_ABOUT THIS TASK_. Using the material below, return exactly the lines between the one holding "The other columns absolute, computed" and the one holding "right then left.", inclusive, and no others.

_AVAILABLE DATA_.
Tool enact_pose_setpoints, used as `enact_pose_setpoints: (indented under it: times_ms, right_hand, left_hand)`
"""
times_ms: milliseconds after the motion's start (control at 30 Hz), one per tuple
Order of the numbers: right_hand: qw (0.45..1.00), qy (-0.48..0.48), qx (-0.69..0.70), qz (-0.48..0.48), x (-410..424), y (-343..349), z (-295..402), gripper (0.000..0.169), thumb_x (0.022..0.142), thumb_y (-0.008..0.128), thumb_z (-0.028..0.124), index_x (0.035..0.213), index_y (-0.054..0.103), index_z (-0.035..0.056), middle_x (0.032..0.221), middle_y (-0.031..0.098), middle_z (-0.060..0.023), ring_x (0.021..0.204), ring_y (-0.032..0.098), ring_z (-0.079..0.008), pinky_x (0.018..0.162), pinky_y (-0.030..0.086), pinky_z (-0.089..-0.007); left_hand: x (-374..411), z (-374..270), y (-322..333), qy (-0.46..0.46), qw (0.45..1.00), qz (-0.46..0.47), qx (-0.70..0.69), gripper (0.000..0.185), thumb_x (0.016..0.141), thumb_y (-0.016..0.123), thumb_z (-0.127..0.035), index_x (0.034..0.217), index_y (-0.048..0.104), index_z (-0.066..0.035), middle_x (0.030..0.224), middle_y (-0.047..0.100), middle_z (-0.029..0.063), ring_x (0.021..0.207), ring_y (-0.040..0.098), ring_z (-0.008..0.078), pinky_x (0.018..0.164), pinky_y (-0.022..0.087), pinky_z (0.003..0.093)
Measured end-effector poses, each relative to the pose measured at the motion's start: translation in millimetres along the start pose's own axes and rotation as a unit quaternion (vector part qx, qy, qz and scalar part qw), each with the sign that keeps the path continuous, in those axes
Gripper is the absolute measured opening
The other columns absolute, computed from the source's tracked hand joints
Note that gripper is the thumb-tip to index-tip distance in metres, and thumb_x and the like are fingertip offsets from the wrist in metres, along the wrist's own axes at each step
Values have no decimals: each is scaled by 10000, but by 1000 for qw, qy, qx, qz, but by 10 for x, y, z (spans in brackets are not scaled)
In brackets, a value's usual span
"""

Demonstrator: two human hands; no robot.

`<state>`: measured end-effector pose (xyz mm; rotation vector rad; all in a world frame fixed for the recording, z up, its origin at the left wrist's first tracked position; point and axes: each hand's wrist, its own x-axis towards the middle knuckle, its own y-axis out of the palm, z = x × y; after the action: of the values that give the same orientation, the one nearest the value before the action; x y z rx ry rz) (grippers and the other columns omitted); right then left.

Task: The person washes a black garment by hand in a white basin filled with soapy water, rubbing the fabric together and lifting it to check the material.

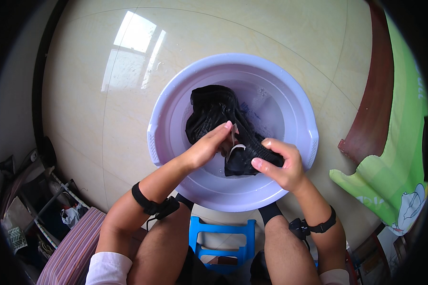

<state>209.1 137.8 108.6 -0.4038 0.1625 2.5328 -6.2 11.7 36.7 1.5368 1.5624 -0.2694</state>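
A wet black garment [214,107] with a gathered elastic band is held over a round lavender plastic basin [235,205]. My right hand [285,164] grips the garment's gathered band, thumb on the near side and fingers over the far side. At the middle of the garment, my left hand [215,140] holds it with the thumb extended and the other fingers partly hidden. A pale strip [239,146], perhaps a label or a cord, shows beside the left fingers. Shallow water [267,107] with some bubbles lies in the basin, and part of the cloth rests in it.
A blue plastic stool [223,226] stands between my legs, just behind the basin. Green printed cloth [388,142] hangs over dark red furniture [363,124] at right. Striped fabric [75,245] and a cluttered rack [57,192] are at lower left. Wet drops spot the tiled floor [185,32].
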Motion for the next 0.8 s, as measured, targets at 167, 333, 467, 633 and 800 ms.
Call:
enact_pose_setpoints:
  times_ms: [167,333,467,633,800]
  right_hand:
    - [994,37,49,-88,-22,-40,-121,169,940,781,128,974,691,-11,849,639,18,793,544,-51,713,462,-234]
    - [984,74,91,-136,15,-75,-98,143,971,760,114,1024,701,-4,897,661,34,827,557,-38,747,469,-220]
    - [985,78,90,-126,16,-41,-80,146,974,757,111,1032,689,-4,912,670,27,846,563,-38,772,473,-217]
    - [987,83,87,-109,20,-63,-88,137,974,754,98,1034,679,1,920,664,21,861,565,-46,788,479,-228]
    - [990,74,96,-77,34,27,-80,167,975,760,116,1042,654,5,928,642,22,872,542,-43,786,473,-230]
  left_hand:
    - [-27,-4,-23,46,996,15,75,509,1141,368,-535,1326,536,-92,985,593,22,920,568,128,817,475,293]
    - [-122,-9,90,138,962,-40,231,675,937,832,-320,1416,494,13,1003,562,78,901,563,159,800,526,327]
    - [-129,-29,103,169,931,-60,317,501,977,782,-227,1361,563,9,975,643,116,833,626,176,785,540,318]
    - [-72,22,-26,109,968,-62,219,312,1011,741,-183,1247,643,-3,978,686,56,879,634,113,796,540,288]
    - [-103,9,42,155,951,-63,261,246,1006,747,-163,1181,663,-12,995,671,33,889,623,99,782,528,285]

_RESPONSE AREA_.
The other columns absolute, computed from the source's tracked hand joints
Note that gripper is the thumb-tip to index-tip distance in metres, and thumb_x and the like are fingertip offsets from the wrist in metres, along the wrist's own axes at each step
Values have no decimals: each is scaled by 10000, but by 1000 for qw, qy, qx, qz, but by 10 for x, y, z (spans in brackets are not scaled)
In brackets, a value's usual span
"""

Demonstrator: two human hands; no robot.

`<state>`: measured end-effector pose (xyz mm; rotation vector rad; all in a world frame fixed for the recording, z up, its origin at the left wrist's first tracked position; point and axes: each hand's wrist, its own x-axis towards the middle knuckle, its own y-axis out of the palm, z = x × y; after the action: of the values that give the same orientation, the one nearest the value before the action; x y z rx ry rz) (grippers and the other columns omitted); right then left.

Nothing else is needed for the answer.